When Larian released their “old-school” RPG Divinity: Original Sin back in June, I was enthralled. I could barely run it, I knew there was no chance of me ever completing it, and number-crunching builds is not one of my strong suits, but its uniquely elemental combat and open-ended questing managed to hook me for 35 hours (a drop in the bucket to some, but record-breaking for me). Trying to capitalize on the Divinity buzz, the Humble Store quickly offered up a huge sale on the previous games: Divine Divinity, Beyond Divinity and Divinity II.
Right off the bat, Divine Divinity intrigued me. It sounded like an action RPG with a sprinkling of more thoughtful and methodical mechanics, which is exactly what it turned out to be. Usually you’ll see people chalk it up as a Diablo clone and this is definitely true of the first few hours of the game, which oddly see you descending a handful of floors in a sprawling dungeon – something you’ll seldom do for the rest of the game. But once I completed the dungeon, I was presented with a single waypoint… on the other end of the map.
How I got there was completely up to me. There was no way I was going to be able to get there without leveling, which turned into several sessions spread across a week and a half of exploring the countryside and clearing the orc camps that dotted it.
Making it to the waypoint was a massive undertaking, hindered by my intense desire to clear all the fog of war and my character’s need to sleep in order to regain health (health potions are scarce, and meat from animals can only be eaten so much at a time). But making it there and entering the second primary area presented me with a whole new game – one driven by talky quests and narrative rather than combat. There were suddenly just as many new quests in my log as there were orc camps I had cleared, and soon after making it to the waypoint I was confronted with an entire city, Verdistis, to complete favors for. It seemed to me that I was in for one of the most enjoyable games I’d played in recent memory.
Divine Divinity had been developing a bad habit, though. A bad habit of dropping you in the middle of a swarm of enemies without warning, repeatedly. Nearly all battles linked to the story are ambushes, which at first makes sense for a game of this type, but this game is sort of a thinking man’s Diablo as opposed to a Torchlight. The combat is very slow paced and enemies do quite a bit of damage, so these ambushes often have to be abandoned completely and returned to later.
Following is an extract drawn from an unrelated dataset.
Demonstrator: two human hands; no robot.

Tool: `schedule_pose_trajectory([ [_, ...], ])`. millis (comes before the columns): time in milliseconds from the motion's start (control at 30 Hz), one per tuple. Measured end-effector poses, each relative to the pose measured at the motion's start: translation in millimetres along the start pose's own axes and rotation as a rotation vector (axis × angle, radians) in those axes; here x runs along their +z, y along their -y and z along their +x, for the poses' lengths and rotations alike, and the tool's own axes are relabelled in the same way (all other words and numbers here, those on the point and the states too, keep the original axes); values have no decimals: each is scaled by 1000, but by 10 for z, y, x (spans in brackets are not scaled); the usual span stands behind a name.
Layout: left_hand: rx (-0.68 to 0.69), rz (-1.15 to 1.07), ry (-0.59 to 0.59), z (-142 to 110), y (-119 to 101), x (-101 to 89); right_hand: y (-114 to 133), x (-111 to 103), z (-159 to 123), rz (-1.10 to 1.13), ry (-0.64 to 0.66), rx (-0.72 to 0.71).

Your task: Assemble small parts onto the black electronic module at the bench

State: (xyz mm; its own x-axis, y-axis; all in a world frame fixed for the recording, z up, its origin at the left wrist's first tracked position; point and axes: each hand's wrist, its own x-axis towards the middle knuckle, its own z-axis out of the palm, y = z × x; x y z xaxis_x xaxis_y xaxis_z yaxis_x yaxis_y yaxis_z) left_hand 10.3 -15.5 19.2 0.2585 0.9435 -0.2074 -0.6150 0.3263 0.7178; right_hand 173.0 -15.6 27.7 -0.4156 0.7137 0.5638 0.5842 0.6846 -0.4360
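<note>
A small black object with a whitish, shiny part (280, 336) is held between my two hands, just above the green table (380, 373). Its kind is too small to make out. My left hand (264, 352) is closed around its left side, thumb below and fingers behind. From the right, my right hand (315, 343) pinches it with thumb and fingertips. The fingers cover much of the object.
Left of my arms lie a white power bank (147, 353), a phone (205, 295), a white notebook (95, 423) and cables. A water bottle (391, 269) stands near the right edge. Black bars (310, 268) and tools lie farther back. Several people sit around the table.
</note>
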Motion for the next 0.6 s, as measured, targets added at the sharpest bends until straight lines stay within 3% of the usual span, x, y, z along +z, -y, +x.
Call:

These situations were generally easy enough to slink away from and find a choke point to funnel everyone through, but there came a point a little over halfway through the game where there was no where else to go. It was an entirely separate map with no exits besides the one I had to fight my way to, filled with hundreds of killer bees. This map had no resources and no allies of worth. My mage was essentially boned, and I was too – Divine Divinity is nice enough to cycle between two quicksave slots, but I hadn’t made a habit of saving as frequently as I should have and as a result, my save was as good as dead. All attempts to make a beeline to the exit were quickly cut down, as my health was nearly nonexistent. I couldn’t put up any fight as a mage, as my mana was too low to do me enough good.
Whenever I complain about this, I realize that there is another side to this coin: I made the decision to touch the imp’s magical sphere and enter the bee world, and had the option to delay (though it is part of the main quest), but I think more disclosure, given the finality of this decision, was called for. The dilemma I have is the question of who’s at fault, the game for throwing me into this situation or mine for not saving. Surely the problem could have been solved with more responsible saving, but the game’s role in this can’t be ignored. It strikes me as the cherry on top of the rotten encounter-design sundae that is Divine Divinity to be trapped in bee hell without warning, sustenance, or an exit, and my 24 hours of playtime to have gone to waste.